| Your task |
Which of the lines below include "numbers"? Each one should be copied out.

| Data shown |
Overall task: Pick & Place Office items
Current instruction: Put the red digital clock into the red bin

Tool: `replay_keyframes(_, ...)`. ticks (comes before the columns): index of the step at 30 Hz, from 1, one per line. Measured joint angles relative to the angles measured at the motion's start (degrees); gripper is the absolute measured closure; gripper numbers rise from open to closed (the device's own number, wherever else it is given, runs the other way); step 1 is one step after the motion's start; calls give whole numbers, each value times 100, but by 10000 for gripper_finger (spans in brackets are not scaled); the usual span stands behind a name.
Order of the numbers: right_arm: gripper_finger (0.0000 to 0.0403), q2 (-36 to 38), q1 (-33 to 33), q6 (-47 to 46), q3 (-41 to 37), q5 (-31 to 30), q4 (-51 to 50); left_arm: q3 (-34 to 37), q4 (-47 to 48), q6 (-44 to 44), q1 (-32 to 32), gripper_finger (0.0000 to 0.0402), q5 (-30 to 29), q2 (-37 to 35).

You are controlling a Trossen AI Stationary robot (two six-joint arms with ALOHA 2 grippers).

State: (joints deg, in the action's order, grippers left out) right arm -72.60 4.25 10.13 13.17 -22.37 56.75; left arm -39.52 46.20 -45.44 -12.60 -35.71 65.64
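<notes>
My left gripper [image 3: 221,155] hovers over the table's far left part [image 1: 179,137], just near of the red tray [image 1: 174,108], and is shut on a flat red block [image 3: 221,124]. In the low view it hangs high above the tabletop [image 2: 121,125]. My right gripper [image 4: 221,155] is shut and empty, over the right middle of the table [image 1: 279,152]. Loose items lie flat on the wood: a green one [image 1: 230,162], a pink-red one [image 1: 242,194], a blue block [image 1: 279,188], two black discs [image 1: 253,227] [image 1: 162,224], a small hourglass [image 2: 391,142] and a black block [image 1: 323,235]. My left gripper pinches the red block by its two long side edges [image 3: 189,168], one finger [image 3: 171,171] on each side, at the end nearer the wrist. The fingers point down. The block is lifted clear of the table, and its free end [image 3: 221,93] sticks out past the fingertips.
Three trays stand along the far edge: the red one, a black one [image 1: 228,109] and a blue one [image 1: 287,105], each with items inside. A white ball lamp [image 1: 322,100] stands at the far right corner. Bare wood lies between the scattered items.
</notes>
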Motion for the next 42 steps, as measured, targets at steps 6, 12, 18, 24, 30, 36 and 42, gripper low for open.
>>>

| Result below |
Tool: `replay_keyframes(_, ...)`. ticks (comes before the columns): index of the step at 30 Hz, from 1, one per line. Measured joint angles relative to the angles measured at the motion's start (degrees); gripper is the absolute measured closure; gripper numbers rise from open to closed (the device's own number, wherever else it is given, runs the other way); step 1 is one step after the motion's start; calls give whole numbers, each value times 100, but by 10000 for gripper_finger (spans in brackets are not scaled); the usual span stands behind a name.
Order of the numbers: right_arm: gripper_finger (0.0000 to 0.0403), q2 (-36 to 38), q1 (-33 to 33), q6 (-47 to 46), q3 (-41 to 37), q5 (-31 to 30), q4 (-51 to 50); left_arm: q3 (-34 to 37), q4 (-47 to 48), q6 (-44 to 44), q1 (-32 to 32), gripper_finger (0.0000 to 0.0402), q5 (-30 to 29), q2 (-37 to 35).

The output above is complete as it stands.